Award-winning author Paolo Gallo roamed the hallways of TOP CEO 2019 in Bahrain answering not one but many questions on his intriguing book which he launched at the event titled “The Compass & The Radar: The Art of building a rewarding career while remaining true to yourself”.
Winning the Axiom Book Award 2019 in the Career Development Category, the book focuses on coaching, self-improvement, organizational behaviour and business ethics.
Gallo has over the past 30 years been Chief Human Resources Officer at the World Economic Forum in Geneva, Chief Learning Officer at The World Bank in Washington DC and Director of HR at the European Bank for Reconstruction and Development in London, with prior experiences at the IFC in Washington DC and at Citigroup in London, New York and Milan.
Ameinfo was there, shadowing Gallo’s every move, aiming for insights on his unique take on career building, a book receiving praise and accolades from far and near.
“With wisdom and heart, Paolo Gallo offers practical tools to help readers develop and navigate a meaningful career…a must read.” Said Dorie Clark, Adjunct Professor at Duke University's Fuqua School of Business, and author of 'Entrepreneurial You' and 'Stand Out'.
“Eloquent, mesmerising and refreshingly honest. …this is a book that will keep you awake, that will prompt you to consider the most profound of questions, and will remain deep within your psyche for a long time to come.” Sid Vicki Culpin, Professor of Organisational Behaviour, Ashridge Executive Education at Hult International Business School; author of 'The Business of Sleep'
“This book is in 10 languages already, and Arabic is one of them, and it required speaking to more than 30,000 people in the last 18 months in small and large groups,” said Gallo in a one on one with AMEinfo.
“I've been active with so many organizations over the last few years and I was always trying to understand why so many people succeed. What do you need to succeed? Why do so many people fail? And how do you define success in our corporate life?”
Compass and Radar
The title says it all. In a fulfilling career, you first need a compass, or what Gallo calls a set of moral values.
“It fundamentally boils down to a very simple point, which is what do you stand for? What are the values you believe are right and guide you through your career? What is your compass?” he asks.
“The Radar part means the capacity to see the big picture shaping around you such as globalization, artificial intelligence, disruptive technologies, digital transformation and others.”
Gallo adds: “These are the two main ingredients to be successful in your career.”
Gallo continues that another question needed to be asked and that is, what does it mean to be successful? Gallo is quick to answer that money and titles are not it.
“To me, it’s about three things, the most important of which is learning, and no, it's not about accumulating diplomas. ‘Are you constantly learning and becoming a better human being and adapting to what's happening around you, remaining constantly vigilant and curious’,” asks Gallo.

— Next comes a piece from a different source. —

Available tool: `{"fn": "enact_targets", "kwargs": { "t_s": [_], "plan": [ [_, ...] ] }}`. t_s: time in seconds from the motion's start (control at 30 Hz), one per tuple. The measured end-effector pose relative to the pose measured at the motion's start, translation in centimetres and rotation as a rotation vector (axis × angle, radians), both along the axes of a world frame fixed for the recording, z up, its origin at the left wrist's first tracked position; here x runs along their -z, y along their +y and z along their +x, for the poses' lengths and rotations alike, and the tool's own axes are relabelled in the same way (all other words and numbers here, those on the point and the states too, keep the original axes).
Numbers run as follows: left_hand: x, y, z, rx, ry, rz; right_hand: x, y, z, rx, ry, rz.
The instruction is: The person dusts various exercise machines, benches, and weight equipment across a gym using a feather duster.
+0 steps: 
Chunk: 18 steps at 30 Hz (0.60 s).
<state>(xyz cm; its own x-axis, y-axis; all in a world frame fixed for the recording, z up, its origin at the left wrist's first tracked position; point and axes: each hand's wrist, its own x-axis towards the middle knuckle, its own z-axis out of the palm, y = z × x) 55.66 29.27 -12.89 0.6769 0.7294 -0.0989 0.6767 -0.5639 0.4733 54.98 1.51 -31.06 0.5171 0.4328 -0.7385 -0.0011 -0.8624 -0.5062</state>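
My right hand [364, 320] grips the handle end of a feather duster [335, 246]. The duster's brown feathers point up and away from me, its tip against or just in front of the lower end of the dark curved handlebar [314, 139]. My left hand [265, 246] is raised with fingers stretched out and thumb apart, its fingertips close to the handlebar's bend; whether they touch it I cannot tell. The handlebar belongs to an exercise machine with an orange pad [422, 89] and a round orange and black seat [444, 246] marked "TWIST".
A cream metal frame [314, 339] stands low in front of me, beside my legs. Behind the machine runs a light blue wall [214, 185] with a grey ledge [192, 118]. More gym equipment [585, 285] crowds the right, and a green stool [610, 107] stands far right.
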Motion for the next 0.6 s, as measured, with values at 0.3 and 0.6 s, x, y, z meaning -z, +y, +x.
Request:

“The second one is ‘Are you helping other people, and most crucially, establishing relationships of trust with individuals, while the third is ‘Do you love what you do?’ ”
Future of jobs
What does Gallo believe is the future of jobs?
He said this debate of what the future holds for people and employment is mostly part of two schools of thoughts. One is optimistic that the future will create prosperity and jobs. And then pessimistic saying lots of jobs are to be destroyed.
“Both scenarios are right. So to me, the real question is, ‘What are the set of skills that you need to acquire in order to do the jobs of the future.’” Gallo asks.
“To me, the real revolution is not a technical one, but related to one’s skills set. You cannot simply say, oh, I need an artificial intelligence specialist, and forgetting that tons of people and many skills sets needed to get there.”
Along with AI and machine learning comes the need to create higher order jobs taken by human touch points such as for millennials and Generation Y who are constantly adapting to the rules that are coming out.
“Which brings the issue of education which traditionally means studying, working, and then retiring, but that has changed and new models might mean more vocational training, for example,” he said.
Gallo explained that the game has changed for a few reasons among which is demographics, meaning life expectancies are higher and so careers will last 60 to 70 years for the coming generations.
“Also millennials and Generation Y will be doing the gig economy, whereby they are not tied up to contracts and typical work packages,” Gallo said.
what's the next step in the GCC?
“Well, that's the million dollar question, isn’t it?” jokes Gallo.
“An important observation in the region is that thinking you can drive innovation exclusively by recruiting highly paid expat rates doesn't work. You still need to get some of them, but it doesn't work like a soccer team where owners buy the best players in the world without giving thought how are to grow your young soccer team.”
The key is to invest more in learning.
“There is a strong correlation between investment in education and economic development of a country. So equally in this region, getting some good players is great, but the team has to be composed by people that are growing organically, internally.”
Anup Oommen, business editor at Mediaquest, contributed to this story.